▸ The task
Reproduce exactly, and nothing but, the lines between the one with "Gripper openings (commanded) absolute" and the end of the entries, both ends included.

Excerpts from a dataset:
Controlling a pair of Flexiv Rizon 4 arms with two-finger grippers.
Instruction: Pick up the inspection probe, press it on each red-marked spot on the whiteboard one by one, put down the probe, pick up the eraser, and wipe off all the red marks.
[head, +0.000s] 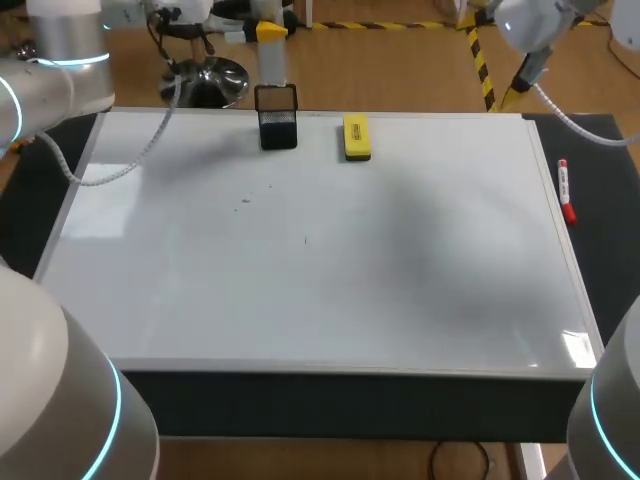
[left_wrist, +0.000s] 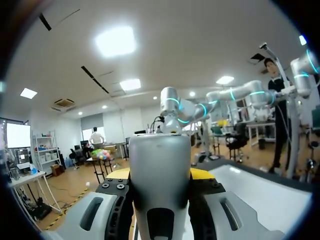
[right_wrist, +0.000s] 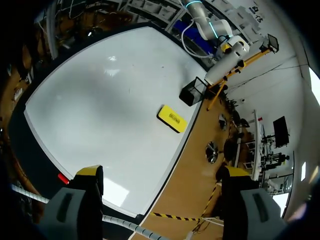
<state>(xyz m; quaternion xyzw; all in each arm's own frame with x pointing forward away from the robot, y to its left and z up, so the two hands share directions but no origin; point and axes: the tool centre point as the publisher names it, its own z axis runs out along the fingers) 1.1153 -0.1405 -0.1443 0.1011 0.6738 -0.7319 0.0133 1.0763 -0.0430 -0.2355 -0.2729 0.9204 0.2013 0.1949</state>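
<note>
The white cylindrical probe (head: 272, 68) stands upright over the black mesh holder (head: 277, 122) at the whiteboard's far edge. Its lower end is at the holder's mouth. My left gripper (head: 269, 31) is shut on the probe's upper part. In the left wrist view the probe (left_wrist: 160, 165) fills the gap between the yellow-tipped fingers (left_wrist: 116, 173). The yellow eraser (head: 356, 137) lies just right of the holder. No red marks show on the whiteboard (head: 400, 260), only faint dark specks (head: 245, 200). My right gripper (right_wrist: 162, 172) hangs open high above the board's right side, with the eraser (right_wrist: 172, 118) and holder (right_wrist: 192, 91) far below it.
A red marker pen (head: 565, 190) lies on the dark table strip right of the whiteboard. A grey cable (head: 130, 160) from my left arm hangs over the board's far left corner.
</note>
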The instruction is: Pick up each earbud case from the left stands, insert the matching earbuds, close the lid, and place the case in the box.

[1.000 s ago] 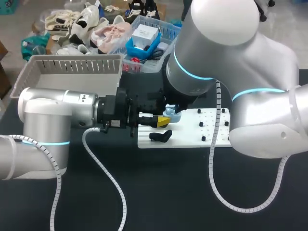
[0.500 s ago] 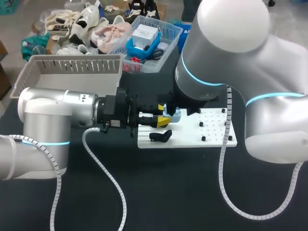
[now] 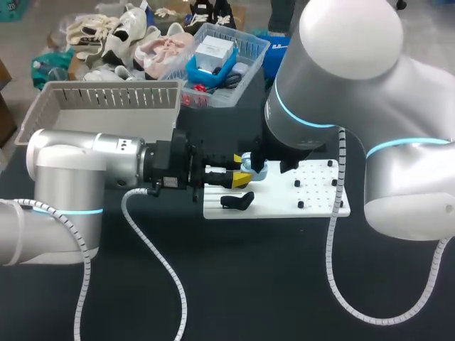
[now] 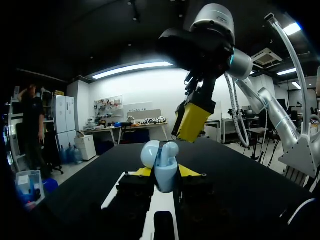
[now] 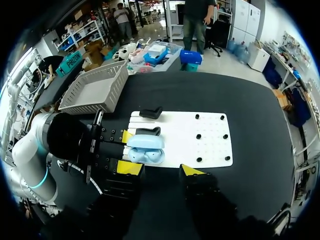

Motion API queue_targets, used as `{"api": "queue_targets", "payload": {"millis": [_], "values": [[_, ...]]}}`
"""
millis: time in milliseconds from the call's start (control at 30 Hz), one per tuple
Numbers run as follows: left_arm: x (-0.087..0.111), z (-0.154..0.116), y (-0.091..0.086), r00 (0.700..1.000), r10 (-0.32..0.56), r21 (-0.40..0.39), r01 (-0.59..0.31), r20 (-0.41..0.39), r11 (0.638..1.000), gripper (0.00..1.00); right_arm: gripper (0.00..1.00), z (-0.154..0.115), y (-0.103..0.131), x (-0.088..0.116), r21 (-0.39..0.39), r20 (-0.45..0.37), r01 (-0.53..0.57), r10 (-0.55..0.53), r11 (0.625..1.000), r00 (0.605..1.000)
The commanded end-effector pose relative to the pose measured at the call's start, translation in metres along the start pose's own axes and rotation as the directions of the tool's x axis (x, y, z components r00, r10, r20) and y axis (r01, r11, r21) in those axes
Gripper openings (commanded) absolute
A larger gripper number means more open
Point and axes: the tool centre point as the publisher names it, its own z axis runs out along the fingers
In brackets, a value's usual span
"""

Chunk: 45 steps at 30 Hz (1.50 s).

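Between the yellow tips of my left hand (image 4: pixel 162 172) sits the light-blue earbud case (image 4: pixel 160 167), lid swung open, pinched from both sides over the white stand board (image 5: pixel 210 127). My right hand (image 5: pixel 161 169) hangs just above the case, its fingers spread wide with nothing in them. Beyond the case, a black stand (image 5: pixel 151 112) sits at the board's far edge. Farther out, on the left side of the counter (image 3: pixel 249 284), stands the grey box (image 3: pixel 106 106).

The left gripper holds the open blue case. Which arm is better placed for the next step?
Likely the right. The left gripper is shut on the blue case; the right gripper hangs open and empty just above it.
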Motion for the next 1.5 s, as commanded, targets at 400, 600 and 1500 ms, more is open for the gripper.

▸ Answer for this exercise
Gripper openings (commanded) absolute
A larger gripper number means more open
Point and axes: the tool centre point as the publisher names it, its own z axis runs out along the fingers
In brackets, a value's usual span
"""

Chunk: 45 steps at 30 Hz (1.50 s).

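Between the yellow tips of my left hand (image 4: pixel 162 172) sits the light-blue earbud case (image 4: pixel 160 167), lid swung open, pinched from both sides over the white stand board (image 5: pixel 210 127). My right hand (image 5: pixel 161 169) hangs just above the case, its fingers spread wide with nothing in them. Beyond the case, a black stand (image 5: pixel 151 112) sits at the board's far edge. Farther out, on the left side of the counter (image 3: pixel 249 284), stands the grey box (image 3: pixel 106 106).

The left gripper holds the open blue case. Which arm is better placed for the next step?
Likely the right. The left gripper is shut on the blue case; the right gripper hangs open and empty just above it.
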Motion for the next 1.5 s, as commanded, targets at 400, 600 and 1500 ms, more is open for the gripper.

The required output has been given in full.